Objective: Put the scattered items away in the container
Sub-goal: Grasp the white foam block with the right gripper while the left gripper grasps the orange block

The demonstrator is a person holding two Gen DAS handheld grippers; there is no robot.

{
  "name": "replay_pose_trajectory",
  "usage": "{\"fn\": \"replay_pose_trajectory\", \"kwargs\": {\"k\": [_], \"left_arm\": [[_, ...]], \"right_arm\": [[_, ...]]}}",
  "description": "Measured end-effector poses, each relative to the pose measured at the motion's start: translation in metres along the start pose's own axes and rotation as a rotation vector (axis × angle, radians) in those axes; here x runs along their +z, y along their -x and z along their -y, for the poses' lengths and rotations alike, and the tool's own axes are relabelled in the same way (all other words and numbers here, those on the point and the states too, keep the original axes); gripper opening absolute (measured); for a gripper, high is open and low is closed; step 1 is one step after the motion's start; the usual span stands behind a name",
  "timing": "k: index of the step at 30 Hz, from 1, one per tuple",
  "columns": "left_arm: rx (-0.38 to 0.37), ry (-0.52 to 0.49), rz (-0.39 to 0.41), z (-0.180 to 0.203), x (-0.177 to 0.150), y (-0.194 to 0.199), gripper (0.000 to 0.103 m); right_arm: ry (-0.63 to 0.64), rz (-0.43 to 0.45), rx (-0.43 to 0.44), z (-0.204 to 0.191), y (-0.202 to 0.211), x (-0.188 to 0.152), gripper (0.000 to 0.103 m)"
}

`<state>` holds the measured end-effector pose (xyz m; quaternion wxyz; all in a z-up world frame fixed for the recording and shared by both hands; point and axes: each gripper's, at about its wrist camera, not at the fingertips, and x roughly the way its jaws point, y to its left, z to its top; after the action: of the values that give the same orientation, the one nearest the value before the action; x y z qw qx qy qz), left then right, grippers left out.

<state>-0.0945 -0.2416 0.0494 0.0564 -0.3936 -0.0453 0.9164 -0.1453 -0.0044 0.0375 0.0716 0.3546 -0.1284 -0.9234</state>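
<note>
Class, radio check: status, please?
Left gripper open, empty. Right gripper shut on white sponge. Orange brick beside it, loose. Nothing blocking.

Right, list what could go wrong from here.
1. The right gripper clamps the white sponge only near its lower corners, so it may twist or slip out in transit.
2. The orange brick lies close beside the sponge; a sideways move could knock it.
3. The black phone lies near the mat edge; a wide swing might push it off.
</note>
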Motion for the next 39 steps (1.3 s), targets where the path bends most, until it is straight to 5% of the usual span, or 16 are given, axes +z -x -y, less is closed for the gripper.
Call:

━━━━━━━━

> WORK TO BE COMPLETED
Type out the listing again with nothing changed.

> RESPONSE TO THE TASK
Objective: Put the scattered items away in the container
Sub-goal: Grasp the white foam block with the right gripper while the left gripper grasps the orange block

The demonstrator is a person holding two Gen DAS handheld grippers; there is no robot.

{
  "name": "replay_pose_trajectory",
  "usage": "{\"fn\": \"replay_pose_trajectory\", \"kwargs\": {\"k\": [_], \"left_arm\": [[_, ...]], \"right_arm\": [[_, ...]]}}",
  "description": "Measured end-effector poses, each relative to the pose measured at the motion's start: translation in metres along the start pose's own axes and rotation as a rotation vector (axis × angle, radians) in those axes; here x runs along their +z, y along their -x and z along their -y, for the poses' lengths and rotations alike, and the tool's own axes are relabelled in the same way (all other words and numbers here, those on the point and the states too, keep the original axes); gripper opening absolute (measured); for a gripper, high is open and low is closed; step 1 is one step after the motion's start; the usual span stands behind a name",
  "timing": "k: index of the step at 30 Hz, from 1, one per tuple",
  "columns": "left_arm: rx (-0.38 to 0.37), ry (-0.52 to 0.49), rz (-0.39 to 0.41), z (-0.180 to 0.203), x (-0.177 to 0.150), y (-0.194 to 0.199), gripper (0.000 to 0.103 m); right_arm: ry (-0.63 to 0.64), rz (-0.43 to 0.45), rx (-0.43 to 0.44), z (-0.204 to 0.191), y (-0.202 to 0.211), x (-0.188 to 0.152), gripper (0.000 to 0.103 m)"
}

`<state>` holds the measured end-effector pose (xyz m; quaternion wxyz; all in a z-up world frame fixed for the recording and shared by both hands; point and axes: each gripper's, at about its wrist camera, not at the fingertips, and x roughly the way its jaws point, y to its left, z to its top; after the action: of the values that give the same orientation, the one nearest the value before the action; x y z qw qx qy qz), left then right, grippers left out.

<state>-0.0945 -0.2416 0.0494 0.0564 -0.3936 -0.0453 0.9164 -0.1453 -0.0044 0.0375 0.0716 0.3546 -0.1284 -0.9234</state>
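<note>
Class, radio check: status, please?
Left gripper open, empty. Right gripper shut on white sponge. Orange brick beside it, loose. Nothing blocking.

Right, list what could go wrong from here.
1. The right gripper clamps the white sponge only near its lower corners, so it may twist or slip out in transit.
2. The orange brick lies close beside the sponge; a sideways move could knock it.
3. The black phone lies near the mat edge; a wide swing might push it off.
</note>
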Motion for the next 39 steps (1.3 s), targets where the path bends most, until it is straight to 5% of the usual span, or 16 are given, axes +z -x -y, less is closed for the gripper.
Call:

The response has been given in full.